Image Credit: Antilo | Shutterstock.com
As one of the cleanest sources of energy in the world, solar energy offers a completely renewable and environmentally friendly way to generate electric power. While certain limitations in its ability to be utilized at night are present, solar energy technologies are easy to install, and require little maintenance compared to other energy sources.
Within the United States alone, over 22,700 megawatts (MW) of cumulative solar energy is currently being operated, which is enough to power more than 4.6 million average American homes.1 As the solar industry continues to grow around the world, ways in which this energy can be effectively stored is a challenge engineers are striving to overcome.
Current technologies that allow the storage of solar energy include thermal storage, compressed air energy storage (CAES), hydrogen storage, pumped hydroelectric storage, flywheels, and batteries.2 Since its first successful implementation in 1985, thermal energy storage technologies generate electricity by capturing heat from the sun and storing this energy in water, molten salts, or other fluids.2
A thermal energy storage system (TES) typically consists of a storage medium in a reservoir or tank, a built-in refrigeration system, piping, pump(s) and controls.
Depending on its operating temperature, TES systems can be classified as either low- or high-temperature TES, where low-temperature TES normally uses cold water and reheating processes, whereas high-temperature TES systems are based on latent and thermochemical heat storage.3 With a minimal daily self-discharge loss of 0.05-1%, the TES system is able to store large quantities at a relatively low capital cost, while also avoiding the production of any major hazards.
A similar generation storage technology is Compressed Air Energy Storage (CAES), in which the elastic potential energy of compressed air is stored until its release to produce electricity. As solar energy enters the CAES system, an electric motor drives an air compressor in which compressed ambient air is then stored under pressure in an underground cavern until its desired release.4
Due to the high pressures being applied to the air, heat generation within the CAES system occurs, which can lead to unwanted energy discharge. In an effort to reduce discharge temperatures to 300/350 °F, inter and after coolers are present within the CAES system, in which heat is either extracted during the compression process or removed completely by an intermediate cooler.

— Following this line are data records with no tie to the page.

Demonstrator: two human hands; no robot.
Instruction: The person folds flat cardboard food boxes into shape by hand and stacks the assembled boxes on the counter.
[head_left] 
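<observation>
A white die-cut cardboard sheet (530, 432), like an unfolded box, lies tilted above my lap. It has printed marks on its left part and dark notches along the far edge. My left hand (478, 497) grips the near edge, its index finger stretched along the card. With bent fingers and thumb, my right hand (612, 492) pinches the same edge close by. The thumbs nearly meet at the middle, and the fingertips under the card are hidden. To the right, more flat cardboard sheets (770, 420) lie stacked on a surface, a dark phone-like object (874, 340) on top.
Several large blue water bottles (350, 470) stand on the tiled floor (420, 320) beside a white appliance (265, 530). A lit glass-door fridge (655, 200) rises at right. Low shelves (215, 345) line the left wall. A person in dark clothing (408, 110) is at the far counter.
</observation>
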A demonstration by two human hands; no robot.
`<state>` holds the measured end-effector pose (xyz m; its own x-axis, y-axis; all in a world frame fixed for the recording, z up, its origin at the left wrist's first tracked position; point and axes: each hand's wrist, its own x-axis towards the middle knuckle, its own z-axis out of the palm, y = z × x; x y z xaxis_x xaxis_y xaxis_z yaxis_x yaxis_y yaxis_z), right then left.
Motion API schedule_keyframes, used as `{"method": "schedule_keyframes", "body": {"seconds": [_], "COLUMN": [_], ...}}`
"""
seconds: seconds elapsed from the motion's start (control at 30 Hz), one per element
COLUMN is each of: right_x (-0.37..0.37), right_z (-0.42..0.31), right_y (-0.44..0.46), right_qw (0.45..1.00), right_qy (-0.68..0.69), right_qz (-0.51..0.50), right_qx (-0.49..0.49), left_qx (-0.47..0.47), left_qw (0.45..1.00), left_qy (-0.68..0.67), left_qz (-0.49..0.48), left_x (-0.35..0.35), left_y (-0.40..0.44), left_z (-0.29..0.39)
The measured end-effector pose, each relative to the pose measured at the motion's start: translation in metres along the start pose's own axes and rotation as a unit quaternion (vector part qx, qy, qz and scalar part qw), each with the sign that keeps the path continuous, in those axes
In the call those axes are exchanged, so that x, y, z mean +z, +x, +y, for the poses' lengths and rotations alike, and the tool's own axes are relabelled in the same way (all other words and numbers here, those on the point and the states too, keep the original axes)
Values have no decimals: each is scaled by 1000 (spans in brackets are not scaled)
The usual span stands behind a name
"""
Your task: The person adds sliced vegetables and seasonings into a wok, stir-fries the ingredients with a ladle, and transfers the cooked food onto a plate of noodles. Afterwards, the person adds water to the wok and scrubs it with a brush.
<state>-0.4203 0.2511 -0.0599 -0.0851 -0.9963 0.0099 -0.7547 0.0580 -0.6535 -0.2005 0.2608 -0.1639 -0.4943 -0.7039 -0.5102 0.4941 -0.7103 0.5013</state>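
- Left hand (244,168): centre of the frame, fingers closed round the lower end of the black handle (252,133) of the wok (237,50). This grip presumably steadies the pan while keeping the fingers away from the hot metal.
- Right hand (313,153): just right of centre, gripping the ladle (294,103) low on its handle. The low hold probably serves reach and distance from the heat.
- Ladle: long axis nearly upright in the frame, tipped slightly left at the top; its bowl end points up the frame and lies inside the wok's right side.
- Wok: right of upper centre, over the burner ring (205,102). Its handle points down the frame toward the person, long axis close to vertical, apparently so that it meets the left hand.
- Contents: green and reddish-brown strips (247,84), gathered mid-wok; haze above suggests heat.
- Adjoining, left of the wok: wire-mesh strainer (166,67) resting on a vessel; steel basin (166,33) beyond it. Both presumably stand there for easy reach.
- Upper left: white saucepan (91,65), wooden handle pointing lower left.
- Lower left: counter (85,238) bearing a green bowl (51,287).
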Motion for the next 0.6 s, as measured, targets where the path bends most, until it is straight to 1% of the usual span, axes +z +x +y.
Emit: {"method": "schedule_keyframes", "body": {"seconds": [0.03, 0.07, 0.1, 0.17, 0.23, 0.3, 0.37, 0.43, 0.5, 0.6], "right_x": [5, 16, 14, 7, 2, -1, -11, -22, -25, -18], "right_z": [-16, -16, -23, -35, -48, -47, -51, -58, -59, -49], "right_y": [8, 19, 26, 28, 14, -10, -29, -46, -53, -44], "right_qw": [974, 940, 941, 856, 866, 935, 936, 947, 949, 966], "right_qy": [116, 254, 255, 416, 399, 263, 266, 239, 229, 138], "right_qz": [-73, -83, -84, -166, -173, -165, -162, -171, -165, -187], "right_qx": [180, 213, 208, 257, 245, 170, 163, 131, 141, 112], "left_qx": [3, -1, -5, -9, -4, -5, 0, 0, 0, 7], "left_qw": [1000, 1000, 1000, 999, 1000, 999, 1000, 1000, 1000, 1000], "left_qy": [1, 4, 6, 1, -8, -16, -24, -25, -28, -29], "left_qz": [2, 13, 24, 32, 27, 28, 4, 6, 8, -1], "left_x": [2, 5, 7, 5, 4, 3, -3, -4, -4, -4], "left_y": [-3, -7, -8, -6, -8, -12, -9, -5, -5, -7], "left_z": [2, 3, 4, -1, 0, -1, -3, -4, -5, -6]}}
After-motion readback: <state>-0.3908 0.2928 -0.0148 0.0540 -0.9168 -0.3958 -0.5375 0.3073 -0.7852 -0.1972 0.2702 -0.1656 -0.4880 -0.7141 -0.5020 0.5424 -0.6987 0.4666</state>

Salt caverns are often the preferred locations for CAES due to its desirable properties of high flexibility, minimal pressure losses, as well as the complete absence of oxygen reactions between the air and host salt rock.4
As one of the largest energy components of any fuel, hydrogen gas is the ideal vehicle for the storage and distribution of energy. Through a reproducible cyclic process, where hydrogenation is followed by dehydrogenation, the hydrogen storage system manipulates the properties of cyclohexane for energy production. The hydrogenation process forms cyclohexane (C6H12) through the addition of six hydrogen atoms from the abundant hydrocarbons to benzene (C6H6) present in the hydrogen storage system following solar exposure.5
Dehydrogenation processes occur following the removal of the six carbons from cyclohexane, allowing this chemical to become available for use in energy storage devices and other applications.5
Platinum-based nanoparticles are an essential aspect of the dehydrogenation reaction, in which these nanoparticles act as photocatalysts by providing a temporary donation of their photoexcited electrons to existing cyclohexane molecules. This donation breaks the carbon-hydrogen bonds, releasing hydrogen atoms without causing excess heat to be released.
While most suitable for stationary applications, such as solar energy and wind turbines, this strategy allows for up to 97% of benzene to be converted back to cyclohexane, providing one of the most efficient options for energy storage.
Future research projects are looking towards further applications in the storage and transportation of hydrogen generated from other natural sources, such as water splitting and water electrolysis, in order to continue efforts towards the preservation of renewable energy.
Image Credit: Vladislav Gurfinkel | Shutterstock.com
Pumped hydroelectric storage systems store solar energy by pumping water into the upper reservoir when supply exceeds demand. In an event where demand exceeds supply, water within this initial reservoir is released by running downhill into a lower reservoir through turbines, allowing for the generation of electricity to occur.2
A similar transmission energy storage technology is referred to as a flywheel, in which this cylindrical-shaped device contains a large rotor inside a vacuum. After drawing in power from its energy source, the rotor accelerates to very high speeds, storing electricity as rotational energy within the device.2
Energy can later be distributed once the rotor is switched to “generation mode,” which slows down the rotor and returns electricity to the grid for consumer use. Batteries, like flywheels, can be located anywhere, and are often seen as similar storage systems for the distribution of energy. For large-scale energy storage potential, batteries can vary from sodium-sulfur, metal air, lithium ion, and lead-acid batteries, depending on its energy source and application.
While solar energy storage systems can be expensive, research organizations such as the Department of Energy’s Energy Storage Program and the Federal Energy Regulatory Commission (FERC) in the United States are looking towards enhancing the development and deployment of current and future energy storage technologies.
For example, FERC has created a pricing structure called Pay-for-Performance, in which the agency regulates the electricity grid by paying storage technologies and other resources a higher price for their services, allowing for more cost-effective options to be available for commercial purposes.